I'm starting to sell some of my work and as such have invested in professional tools to print and matte my work. Right now pretty much the only thing holding me back from getting my website online is the debate over 2x3 vs 4x5 format. Which do I chose? Can I / should I offer both? I personally like the look of 2x3 better because of the even matte border, and as a plus I won't have to crop. But then looking online it seems that 4x5 is more popular, and isn't 4x5 easier to buy frames for anyway? 

On another note, should I only offer matted prints or non matted prints as well? At the present time I don't have the money to invest in the conservation grade acrylic required to produce high quality frames, so a complete piece is out of the question for now at least.

Thanks,
-Daniel


----------



## KmH (Jun 24, 2009)

Are you referring to aspect ratio? 2:3, 5:7, 4:5.

If so, traditional is 5:7 and 4:5, but online, frames/mat can be had in any aspect ratio.

I won't sell a non-matted print in a frame myself, but I will sell a matted print without a frame.

My prints wind up in whatever aspect ratio works best for the image. Most of my clients wind up with custom framing (more markup!).


----------



## ann (Jun 24, 2009)

like keith i would not sell a framed photo.

i also let the image decide on size ; however, i do mount them and matt with a standard overall size so they all fit in the same size portfolio box. If they are mounted salon size, the when presented in the box folks do not have to twist and turn to view the image.


----------



## DanF89 (Jun 24, 2009)

Thanks, that helps a bit, though I have more questions.

My options are to sell the photo alone, which would have a small border for mounting, or the photo properly matted and mounted using acid free board and materials. Framing (w/ matte) is an option down the road, but I wasn't planning on a framed photo without the matte. Is there anything odd or wrong with selling a photo alone with no matte or frame?

As for sizes, I was originally intending on going for the usual 5x7, 8x10, 11x14, and 16x20, but then I started seeing offerings in, say, 6x9, 8x12, 12x18, and 16x24. What would be your advice in regards to offering this aspect ratio, which the images are shot as in the first place? _Most_ of my work looks fine when cropped....and some looks better.....I'm just concerned about turning people away because I don't offer the ratio or size they're looking for.

One last question. How about buy it now vs custom ordering?

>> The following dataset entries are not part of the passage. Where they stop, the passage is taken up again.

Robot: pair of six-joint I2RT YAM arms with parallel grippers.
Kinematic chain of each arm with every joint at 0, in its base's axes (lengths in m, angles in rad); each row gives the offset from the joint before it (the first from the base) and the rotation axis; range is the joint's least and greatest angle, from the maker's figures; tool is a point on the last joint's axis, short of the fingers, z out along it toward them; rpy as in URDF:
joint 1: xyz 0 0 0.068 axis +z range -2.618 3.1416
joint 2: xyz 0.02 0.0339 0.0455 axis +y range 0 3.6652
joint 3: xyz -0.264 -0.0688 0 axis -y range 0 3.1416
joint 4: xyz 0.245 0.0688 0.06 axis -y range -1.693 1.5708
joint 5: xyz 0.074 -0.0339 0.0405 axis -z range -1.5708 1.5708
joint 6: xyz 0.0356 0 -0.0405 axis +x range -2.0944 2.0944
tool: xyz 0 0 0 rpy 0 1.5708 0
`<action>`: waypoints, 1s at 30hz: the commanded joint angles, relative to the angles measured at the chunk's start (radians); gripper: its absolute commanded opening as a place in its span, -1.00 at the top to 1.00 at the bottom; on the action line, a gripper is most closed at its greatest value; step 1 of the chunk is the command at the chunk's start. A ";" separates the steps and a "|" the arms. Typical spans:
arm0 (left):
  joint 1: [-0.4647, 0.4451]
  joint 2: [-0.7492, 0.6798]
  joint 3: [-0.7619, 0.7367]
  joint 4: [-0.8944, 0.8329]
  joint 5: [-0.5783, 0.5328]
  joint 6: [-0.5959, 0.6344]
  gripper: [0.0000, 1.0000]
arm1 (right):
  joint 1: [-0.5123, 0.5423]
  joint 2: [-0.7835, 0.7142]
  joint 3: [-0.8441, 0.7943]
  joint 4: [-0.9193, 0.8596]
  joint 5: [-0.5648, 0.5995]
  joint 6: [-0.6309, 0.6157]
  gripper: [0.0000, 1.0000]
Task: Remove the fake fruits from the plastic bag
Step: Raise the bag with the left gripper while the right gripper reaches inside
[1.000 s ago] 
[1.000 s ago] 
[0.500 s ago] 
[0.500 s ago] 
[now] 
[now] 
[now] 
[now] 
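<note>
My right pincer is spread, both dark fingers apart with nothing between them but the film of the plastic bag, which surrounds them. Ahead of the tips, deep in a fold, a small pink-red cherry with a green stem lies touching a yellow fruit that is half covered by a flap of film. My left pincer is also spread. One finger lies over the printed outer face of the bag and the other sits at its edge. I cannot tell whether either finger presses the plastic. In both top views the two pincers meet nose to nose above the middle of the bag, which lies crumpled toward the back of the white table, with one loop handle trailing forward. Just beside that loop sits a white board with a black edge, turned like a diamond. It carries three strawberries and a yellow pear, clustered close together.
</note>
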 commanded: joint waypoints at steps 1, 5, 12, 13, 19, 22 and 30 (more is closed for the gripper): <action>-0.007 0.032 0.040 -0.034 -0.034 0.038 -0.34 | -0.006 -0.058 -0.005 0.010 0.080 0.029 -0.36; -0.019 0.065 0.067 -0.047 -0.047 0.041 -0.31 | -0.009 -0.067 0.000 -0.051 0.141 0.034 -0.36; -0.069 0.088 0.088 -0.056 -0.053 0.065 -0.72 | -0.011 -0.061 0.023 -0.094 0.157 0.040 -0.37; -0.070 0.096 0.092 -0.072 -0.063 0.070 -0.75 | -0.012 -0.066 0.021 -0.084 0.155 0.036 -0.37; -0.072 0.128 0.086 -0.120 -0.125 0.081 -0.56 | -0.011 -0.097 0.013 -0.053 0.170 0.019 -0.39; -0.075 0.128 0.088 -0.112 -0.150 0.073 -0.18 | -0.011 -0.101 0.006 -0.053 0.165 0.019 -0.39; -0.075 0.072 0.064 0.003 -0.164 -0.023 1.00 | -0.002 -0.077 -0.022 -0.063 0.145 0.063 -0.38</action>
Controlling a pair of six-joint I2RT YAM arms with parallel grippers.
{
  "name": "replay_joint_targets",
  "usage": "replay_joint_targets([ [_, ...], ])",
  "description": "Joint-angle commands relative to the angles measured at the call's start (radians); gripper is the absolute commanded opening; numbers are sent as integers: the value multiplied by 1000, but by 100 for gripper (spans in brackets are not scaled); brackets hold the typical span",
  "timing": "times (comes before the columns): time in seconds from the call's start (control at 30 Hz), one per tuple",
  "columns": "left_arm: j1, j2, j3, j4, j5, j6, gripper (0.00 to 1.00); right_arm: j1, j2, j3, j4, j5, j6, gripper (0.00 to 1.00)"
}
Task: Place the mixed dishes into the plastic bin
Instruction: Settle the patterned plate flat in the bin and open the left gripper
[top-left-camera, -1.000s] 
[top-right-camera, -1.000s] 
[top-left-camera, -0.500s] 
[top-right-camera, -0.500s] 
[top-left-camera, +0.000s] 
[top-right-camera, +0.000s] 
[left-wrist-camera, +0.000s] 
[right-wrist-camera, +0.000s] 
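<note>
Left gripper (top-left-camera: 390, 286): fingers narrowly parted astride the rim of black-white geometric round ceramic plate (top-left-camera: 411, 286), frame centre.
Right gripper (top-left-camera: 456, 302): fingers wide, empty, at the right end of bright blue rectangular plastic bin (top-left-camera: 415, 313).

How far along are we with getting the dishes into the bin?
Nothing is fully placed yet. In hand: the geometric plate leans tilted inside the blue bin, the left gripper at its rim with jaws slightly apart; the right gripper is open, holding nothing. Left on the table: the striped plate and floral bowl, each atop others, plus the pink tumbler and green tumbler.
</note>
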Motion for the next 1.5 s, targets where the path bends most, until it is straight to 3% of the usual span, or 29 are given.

In other words, should I code paypal into my gallery pages or should I offer prints solely on a custom basis, with a single page detailing the process, pricing and sizes?

Thanks,
-Daniel


----------



## ann (Jun 24, 2009)

most people are basically clueless when it comes to aspect ratio, unless they are serious about photography etc.

and they also tend to think in the traditional 5x7, 8x10 etc. sizes.

i would properly mount it with the right window and leave the framing to them.
standardize your outsize board sizes, ie. 8x10 in an 11x14 board, etc.


----------